• What is being asked:
Show all lines from the data that include the word "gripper".

• Dataset extract:
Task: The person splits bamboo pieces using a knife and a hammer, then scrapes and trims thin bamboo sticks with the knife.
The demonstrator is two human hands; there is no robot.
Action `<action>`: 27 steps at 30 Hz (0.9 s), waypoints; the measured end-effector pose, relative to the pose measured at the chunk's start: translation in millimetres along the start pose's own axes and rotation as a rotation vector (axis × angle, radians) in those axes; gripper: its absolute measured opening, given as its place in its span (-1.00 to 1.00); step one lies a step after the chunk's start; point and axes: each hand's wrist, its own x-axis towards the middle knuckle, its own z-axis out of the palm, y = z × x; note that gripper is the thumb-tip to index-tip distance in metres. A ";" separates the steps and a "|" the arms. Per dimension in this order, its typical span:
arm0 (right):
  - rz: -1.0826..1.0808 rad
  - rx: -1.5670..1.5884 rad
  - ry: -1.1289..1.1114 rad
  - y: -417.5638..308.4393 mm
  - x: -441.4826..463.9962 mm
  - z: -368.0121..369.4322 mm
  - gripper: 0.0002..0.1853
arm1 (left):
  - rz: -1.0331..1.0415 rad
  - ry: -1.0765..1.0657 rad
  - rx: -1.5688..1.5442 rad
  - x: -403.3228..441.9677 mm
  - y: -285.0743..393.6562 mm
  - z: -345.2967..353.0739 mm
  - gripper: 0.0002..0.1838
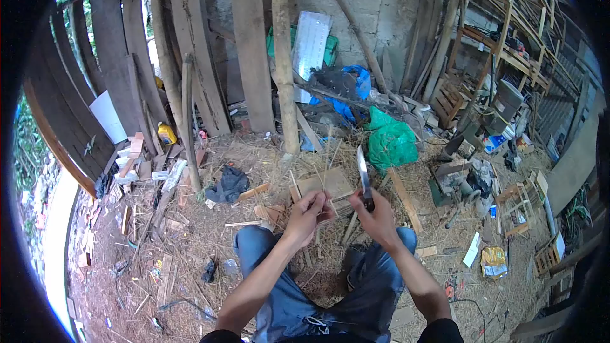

• Answer area:
Action `<action>`: 27 steps at 30 Hz (0.9 s), waypoints; the measured end-effector pose, relative to the pose measured at the chunk's start: translation in millimetres along the start pose's own axes and rotation as a rotation vector (axis × angle, radians) in those axes; gripper: its absolute measured opening, given as its place in its span (-1.00 to 1.00); step one lies a step after the chunk's start; point and axes: each hand's wrist, its own x-axis towards the middle knuckle, its own z-axis out of the palm, y = z × x; note that gripper is the thumb-tip to index-tip distance in metres. A ";" separates the steps and a "|" the arms. Per dimension in this order, its typical span:
  - gripper: 0.0002..0.1853
  - gripper: 0.0002..0.1838

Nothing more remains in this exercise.